Records drawn from a dataset:
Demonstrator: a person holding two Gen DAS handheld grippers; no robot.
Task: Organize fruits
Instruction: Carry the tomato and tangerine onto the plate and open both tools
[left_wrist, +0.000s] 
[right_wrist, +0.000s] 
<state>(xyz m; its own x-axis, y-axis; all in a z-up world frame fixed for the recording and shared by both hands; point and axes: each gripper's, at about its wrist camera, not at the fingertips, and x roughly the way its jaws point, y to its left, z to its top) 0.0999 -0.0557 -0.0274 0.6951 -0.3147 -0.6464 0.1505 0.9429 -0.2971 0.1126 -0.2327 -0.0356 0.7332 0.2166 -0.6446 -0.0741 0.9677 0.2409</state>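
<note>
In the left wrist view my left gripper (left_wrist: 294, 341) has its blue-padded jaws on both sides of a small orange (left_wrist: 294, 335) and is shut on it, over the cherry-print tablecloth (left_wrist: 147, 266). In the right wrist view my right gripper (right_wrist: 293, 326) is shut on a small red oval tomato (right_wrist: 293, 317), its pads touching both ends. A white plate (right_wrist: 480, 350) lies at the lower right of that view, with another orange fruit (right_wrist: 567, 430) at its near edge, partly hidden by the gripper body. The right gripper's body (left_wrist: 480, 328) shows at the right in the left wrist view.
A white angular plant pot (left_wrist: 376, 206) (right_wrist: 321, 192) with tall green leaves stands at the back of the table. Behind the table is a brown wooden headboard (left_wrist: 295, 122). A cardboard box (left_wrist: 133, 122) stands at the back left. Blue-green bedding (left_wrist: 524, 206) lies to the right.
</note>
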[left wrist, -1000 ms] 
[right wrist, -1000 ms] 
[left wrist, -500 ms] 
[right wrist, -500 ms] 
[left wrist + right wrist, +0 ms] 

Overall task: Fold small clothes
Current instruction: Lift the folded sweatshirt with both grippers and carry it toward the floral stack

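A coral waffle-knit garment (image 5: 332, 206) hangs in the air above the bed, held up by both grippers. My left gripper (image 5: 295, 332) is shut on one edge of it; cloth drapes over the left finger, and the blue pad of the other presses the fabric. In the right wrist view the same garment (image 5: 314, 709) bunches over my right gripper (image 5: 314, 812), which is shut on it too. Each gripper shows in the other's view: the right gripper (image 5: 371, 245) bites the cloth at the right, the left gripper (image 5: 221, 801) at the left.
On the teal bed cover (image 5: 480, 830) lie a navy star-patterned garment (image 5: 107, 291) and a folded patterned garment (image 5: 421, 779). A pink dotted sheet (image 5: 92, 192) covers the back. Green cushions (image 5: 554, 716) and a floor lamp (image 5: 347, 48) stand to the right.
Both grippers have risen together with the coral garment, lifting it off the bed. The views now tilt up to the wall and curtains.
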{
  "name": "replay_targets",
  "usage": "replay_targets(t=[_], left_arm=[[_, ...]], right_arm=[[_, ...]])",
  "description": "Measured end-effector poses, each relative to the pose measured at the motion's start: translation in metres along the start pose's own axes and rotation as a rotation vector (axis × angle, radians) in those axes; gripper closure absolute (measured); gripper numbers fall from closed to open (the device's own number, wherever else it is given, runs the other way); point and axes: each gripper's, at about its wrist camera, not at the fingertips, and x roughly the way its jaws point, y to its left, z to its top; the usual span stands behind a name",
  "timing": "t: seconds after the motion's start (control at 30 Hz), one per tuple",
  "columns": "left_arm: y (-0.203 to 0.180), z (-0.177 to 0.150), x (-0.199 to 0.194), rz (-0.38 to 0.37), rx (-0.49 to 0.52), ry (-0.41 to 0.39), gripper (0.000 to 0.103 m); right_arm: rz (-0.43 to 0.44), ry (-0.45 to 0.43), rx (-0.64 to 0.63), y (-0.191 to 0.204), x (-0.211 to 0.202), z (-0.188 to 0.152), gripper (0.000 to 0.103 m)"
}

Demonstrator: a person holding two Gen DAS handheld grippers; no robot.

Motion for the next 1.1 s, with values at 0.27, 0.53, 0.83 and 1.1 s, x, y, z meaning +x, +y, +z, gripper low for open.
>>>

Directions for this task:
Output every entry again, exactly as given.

Solution to this problem:
Demonstrator: a person holding two Gen DAS handheld grippers; no robot.
Task: Organize fruits
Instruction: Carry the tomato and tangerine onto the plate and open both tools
[left_wrist, +0.000s] 
[right_wrist, +0.000s] 
<state>(xyz m; its own x-axis, y-axis; all in a z-up world frame fixed for the recording and shared by both hands; point and axes: each gripper's, at about its wrist camera, not at the fingertips, and x roughly the way its jaws point, y to its left, z to its top) 0.0999 -0.0557 -0.0274 0.6951 -0.3147 -0.6464 0.1505 0.9429 -0.2971 0.1126 -0.2327 -0.0356 0.7332 0.2166 -0.6446 -0.0741 0.9677 0.2409</state>
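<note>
In the left wrist view my left gripper (left_wrist: 294, 341) has its blue-padded jaws on both sides of a small orange (left_wrist: 294, 335) and is shut on it, over the cherry-print tablecloth (left_wrist: 147, 266). In the right wrist view my right gripper (right_wrist: 293, 326) is shut on a small red oval tomato (right_wrist: 293, 317), its pads touching both ends. A white plate (right_wrist: 480, 350) lies at the lower right of that view, with another orange fruit (right_wrist: 567, 430) at its near edge, partly hidden by the gripper body. The right gripper's body (left_wrist: 480, 328) shows at the right in the left wrist view.
A white angular plant pot (left_wrist: 376, 206) (right_wrist: 321, 192) with tall green leaves stands at the back of the table. Behind the table is a brown wooden headboard (left_wrist: 295, 122). A cardboard box (left_wrist: 133, 122) stands at the back left. Blue-green bedding (left_wrist: 524, 206) lies to the right.
</note>
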[left wrist, -1000 ms] 
[right wrist, -1000 ms] 
[left wrist, -500 ms] 
[right wrist, -500 ms] 
[left wrist + right wrist, +0 ms] 

Overall task: Fold small clothes
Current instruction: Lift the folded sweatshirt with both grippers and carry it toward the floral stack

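A coral waffle-knit garment (image 5: 332, 206) hangs in the air above the bed, held up by both grippers. My left gripper (image 5: 295, 332) is shut on one edge of it; cloth drapes over the left finger, and the blue pad of the other presses the fabric. In the right wrist view the same garment (image 5: 314, 709) bunches over my right gripper (image 5: 314, 812), which is shut on it too. Each gripper shows in the other's view: the right gripper (image 5: 371, 245) bites the cloth at the right, the left gripper (image 5: 221, 801) at the left.
On the teal bed cover (image 5: 480, 830) lie a navy star-patterned garment (image 5: 107, 291) and a folded patterned garment (image 5: 421, 779). A pink dotted sheet (image 5: 92, 192) covers the back. Green cushions (image 5: 554, 716) and a floor lamp (image 5: 347, 48) stand to the right.
Both grippers have risen together with the coral garment, lifting it off the bed. The views now tilt up to the wall and curtains.
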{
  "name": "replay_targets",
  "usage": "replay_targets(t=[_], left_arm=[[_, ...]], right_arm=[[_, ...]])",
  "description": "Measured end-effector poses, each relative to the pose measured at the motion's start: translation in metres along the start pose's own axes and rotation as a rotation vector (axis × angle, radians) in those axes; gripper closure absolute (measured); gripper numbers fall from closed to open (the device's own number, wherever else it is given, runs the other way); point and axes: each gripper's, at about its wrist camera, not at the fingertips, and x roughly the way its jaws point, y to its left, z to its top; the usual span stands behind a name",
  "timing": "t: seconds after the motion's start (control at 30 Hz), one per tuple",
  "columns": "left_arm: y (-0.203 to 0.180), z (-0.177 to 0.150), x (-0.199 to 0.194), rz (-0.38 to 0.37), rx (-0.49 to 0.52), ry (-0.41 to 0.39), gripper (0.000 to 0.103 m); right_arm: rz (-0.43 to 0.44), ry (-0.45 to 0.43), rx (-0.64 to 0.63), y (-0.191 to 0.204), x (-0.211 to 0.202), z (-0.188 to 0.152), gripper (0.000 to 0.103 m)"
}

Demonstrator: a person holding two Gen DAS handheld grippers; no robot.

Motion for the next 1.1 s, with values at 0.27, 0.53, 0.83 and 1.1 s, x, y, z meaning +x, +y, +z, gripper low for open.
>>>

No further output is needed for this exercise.